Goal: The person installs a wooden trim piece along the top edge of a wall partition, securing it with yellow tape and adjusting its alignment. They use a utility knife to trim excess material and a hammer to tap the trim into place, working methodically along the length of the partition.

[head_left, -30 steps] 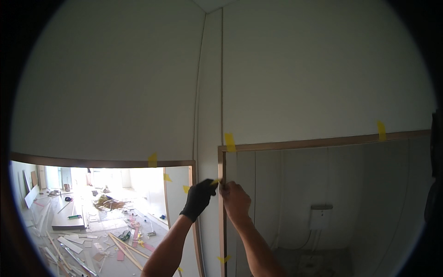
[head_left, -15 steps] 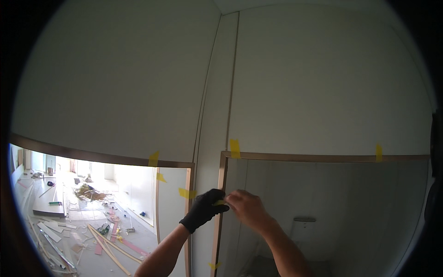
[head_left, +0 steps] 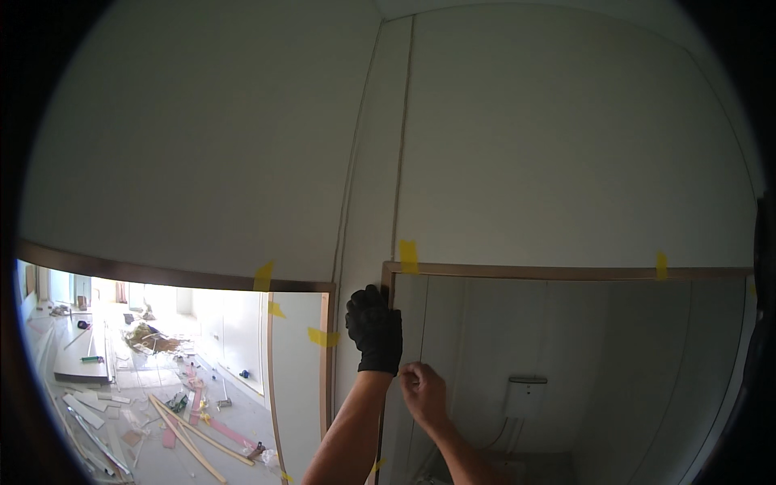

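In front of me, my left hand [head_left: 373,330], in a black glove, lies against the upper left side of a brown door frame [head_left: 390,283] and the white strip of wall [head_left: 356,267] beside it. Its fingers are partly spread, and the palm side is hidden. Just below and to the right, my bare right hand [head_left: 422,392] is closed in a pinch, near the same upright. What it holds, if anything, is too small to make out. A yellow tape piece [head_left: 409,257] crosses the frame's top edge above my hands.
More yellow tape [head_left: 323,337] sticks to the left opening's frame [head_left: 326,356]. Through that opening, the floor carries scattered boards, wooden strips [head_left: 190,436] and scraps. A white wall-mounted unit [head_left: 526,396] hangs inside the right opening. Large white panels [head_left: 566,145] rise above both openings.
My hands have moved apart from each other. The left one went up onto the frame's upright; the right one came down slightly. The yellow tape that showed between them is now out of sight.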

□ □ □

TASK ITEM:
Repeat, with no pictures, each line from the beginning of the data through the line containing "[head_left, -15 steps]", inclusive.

WRITTEN ANSWER:
Goal: The person installs a wooden trim piece along the top edge of a wall partition, securing it with yellow tape and adjusting its alignment. They use a utility knife to trim excess material and a hammer to tap the trim into place, working methodically along the length of the partition.

[head_left, -30 steps] 
[head_left, -15 steps] 

No further work is required for this exercise.